Source data

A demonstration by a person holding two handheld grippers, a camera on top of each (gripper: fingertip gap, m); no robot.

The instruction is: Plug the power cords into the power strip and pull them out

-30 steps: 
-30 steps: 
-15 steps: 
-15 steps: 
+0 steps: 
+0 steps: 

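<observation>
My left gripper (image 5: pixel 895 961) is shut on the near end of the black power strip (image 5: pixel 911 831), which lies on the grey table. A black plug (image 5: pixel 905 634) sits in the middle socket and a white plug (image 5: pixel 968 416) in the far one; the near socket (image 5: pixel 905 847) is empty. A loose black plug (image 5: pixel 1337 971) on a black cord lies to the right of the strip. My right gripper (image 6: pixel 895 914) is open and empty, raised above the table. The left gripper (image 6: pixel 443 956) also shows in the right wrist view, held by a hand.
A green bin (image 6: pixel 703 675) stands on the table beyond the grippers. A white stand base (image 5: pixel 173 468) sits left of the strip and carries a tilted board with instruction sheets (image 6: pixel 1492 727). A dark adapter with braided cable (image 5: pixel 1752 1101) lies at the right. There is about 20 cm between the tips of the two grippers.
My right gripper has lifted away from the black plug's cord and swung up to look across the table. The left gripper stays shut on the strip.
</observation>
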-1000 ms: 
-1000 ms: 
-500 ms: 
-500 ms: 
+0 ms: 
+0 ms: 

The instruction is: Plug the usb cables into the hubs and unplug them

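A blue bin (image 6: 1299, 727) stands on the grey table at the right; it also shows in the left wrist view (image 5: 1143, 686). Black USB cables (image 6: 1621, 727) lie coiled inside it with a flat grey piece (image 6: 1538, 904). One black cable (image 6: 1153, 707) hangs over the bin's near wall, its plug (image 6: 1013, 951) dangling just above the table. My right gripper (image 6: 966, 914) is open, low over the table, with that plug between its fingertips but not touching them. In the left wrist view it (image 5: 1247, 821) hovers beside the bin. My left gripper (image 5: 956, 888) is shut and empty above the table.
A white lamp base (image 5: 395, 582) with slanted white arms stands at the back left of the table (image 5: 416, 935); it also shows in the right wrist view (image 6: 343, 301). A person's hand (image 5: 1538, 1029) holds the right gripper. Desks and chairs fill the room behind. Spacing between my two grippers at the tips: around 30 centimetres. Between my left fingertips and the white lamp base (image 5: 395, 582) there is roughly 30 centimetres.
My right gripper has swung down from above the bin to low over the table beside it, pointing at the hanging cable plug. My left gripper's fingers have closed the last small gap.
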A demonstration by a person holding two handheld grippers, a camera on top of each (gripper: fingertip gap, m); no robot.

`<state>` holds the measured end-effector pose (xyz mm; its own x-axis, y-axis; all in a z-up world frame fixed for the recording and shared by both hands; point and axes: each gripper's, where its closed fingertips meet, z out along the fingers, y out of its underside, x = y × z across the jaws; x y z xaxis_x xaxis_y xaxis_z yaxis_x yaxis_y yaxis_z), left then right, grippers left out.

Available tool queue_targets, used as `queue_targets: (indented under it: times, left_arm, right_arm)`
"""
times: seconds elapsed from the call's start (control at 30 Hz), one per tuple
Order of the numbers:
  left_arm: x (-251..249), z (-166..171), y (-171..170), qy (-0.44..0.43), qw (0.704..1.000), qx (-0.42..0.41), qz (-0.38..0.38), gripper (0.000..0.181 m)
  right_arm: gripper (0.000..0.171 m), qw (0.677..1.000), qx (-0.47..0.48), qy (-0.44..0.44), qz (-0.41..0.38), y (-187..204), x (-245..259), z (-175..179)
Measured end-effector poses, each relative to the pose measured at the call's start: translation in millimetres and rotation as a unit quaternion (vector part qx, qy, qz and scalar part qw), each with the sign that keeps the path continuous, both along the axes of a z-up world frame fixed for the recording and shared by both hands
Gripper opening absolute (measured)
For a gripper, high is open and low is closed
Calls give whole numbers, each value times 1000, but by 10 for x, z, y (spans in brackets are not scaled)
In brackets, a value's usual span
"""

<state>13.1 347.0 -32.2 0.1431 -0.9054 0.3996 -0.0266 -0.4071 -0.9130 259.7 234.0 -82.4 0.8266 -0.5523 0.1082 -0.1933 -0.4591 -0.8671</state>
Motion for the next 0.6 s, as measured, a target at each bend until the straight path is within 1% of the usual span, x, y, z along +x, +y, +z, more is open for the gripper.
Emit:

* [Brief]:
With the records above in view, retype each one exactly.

* [Task output]:
A demonstration by a person holding two handheld grippers, a camera on top of each (gripper: fingertip gap, m); no robot.

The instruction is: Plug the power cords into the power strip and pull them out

-30 steps: 
-30 steps: 
-15 steps: 
-15 steps: 
+0 steps: 
+0 steps: 

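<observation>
My left gripper (image 5: pixel 895 961) is shut on the near end of the black power strip (image 5: pixel 911 831), which lies on the grey table. A black plug (image 5: pixel 905 634) sits in the middle socket and a white plug (image 5: pixel 968 416) in the far one; the near socket (image 5: pixel 905 847) is empty. A loose black plug (image 5: pixel 1337 971) on a black cord lies to the right of the strip. My right gripper (image 6: pixel 895 914) is open and empty, raised above the table. The left gripper (image 6: pixel 443 956) also shows in the right wrist view, held by a hand.
A green bin (image 6: pixel 703 675) stands on the table beyond the grippers. A white stand base (image 5: pixel 173 468) sits left of the strip and carries a tilted board with instruction sheets (image 6: pixel 1492 727). A dark adapter with braided cable (image 5: pixel 1752 1101) lies at the right. There is about 20 cm between the tips of the two grippers.
My right gripper has lifted away from the black plug's cord and swung up to look across the table. The left gripper stays shut on the strip.
</observation>
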-1000 ms: 
-1000 ms: 
-500 ms: 
-500 ms: 
+0 ms: 
+0 ms: 

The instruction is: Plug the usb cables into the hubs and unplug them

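A blue bin (image 6: 1299, 727) stands on the grey table at the right; it also shows in the left wrist view (image 5: 1143, 686). Black USB cables (image 6: 1621, 727) lie coiled inside it with a flat grey piece (image 6: 1538, 904). One black cable (image 6: 1153, 707) hangs over the bin's near wall, its plug (image 6: 1013, 951) dangling just above the table. My right gripper (image 6: 966, 914) is open, low over the table, with that plug between its fingertips but not touching them. In the left wrist view it (image 5: 1247, 821) hovers beside the bin. My left gripper (image 5: 956, 888) is shut and empty above the table.
A white lamp base (image 5: 395, 582) with slanted white arms stands at the back left of the table (image 5: 416, 935); it also shows in the right wrist view (image 6: 343, 301). A person's hand (image 5: 1538, 1029) holds the right gripper. Desks and chairs fill the room behind. Spacing between my two grippers at the tips: around 30 centimetres. Between my left fingertips and the white lamp base (image 5: 395, 582) there is roughly 30 centimetres.
My right gripper has swung down from above the bin to low over the table beside it, pointing at the hanging cable plug. My left gripper's fingers have closed the last small gap.
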A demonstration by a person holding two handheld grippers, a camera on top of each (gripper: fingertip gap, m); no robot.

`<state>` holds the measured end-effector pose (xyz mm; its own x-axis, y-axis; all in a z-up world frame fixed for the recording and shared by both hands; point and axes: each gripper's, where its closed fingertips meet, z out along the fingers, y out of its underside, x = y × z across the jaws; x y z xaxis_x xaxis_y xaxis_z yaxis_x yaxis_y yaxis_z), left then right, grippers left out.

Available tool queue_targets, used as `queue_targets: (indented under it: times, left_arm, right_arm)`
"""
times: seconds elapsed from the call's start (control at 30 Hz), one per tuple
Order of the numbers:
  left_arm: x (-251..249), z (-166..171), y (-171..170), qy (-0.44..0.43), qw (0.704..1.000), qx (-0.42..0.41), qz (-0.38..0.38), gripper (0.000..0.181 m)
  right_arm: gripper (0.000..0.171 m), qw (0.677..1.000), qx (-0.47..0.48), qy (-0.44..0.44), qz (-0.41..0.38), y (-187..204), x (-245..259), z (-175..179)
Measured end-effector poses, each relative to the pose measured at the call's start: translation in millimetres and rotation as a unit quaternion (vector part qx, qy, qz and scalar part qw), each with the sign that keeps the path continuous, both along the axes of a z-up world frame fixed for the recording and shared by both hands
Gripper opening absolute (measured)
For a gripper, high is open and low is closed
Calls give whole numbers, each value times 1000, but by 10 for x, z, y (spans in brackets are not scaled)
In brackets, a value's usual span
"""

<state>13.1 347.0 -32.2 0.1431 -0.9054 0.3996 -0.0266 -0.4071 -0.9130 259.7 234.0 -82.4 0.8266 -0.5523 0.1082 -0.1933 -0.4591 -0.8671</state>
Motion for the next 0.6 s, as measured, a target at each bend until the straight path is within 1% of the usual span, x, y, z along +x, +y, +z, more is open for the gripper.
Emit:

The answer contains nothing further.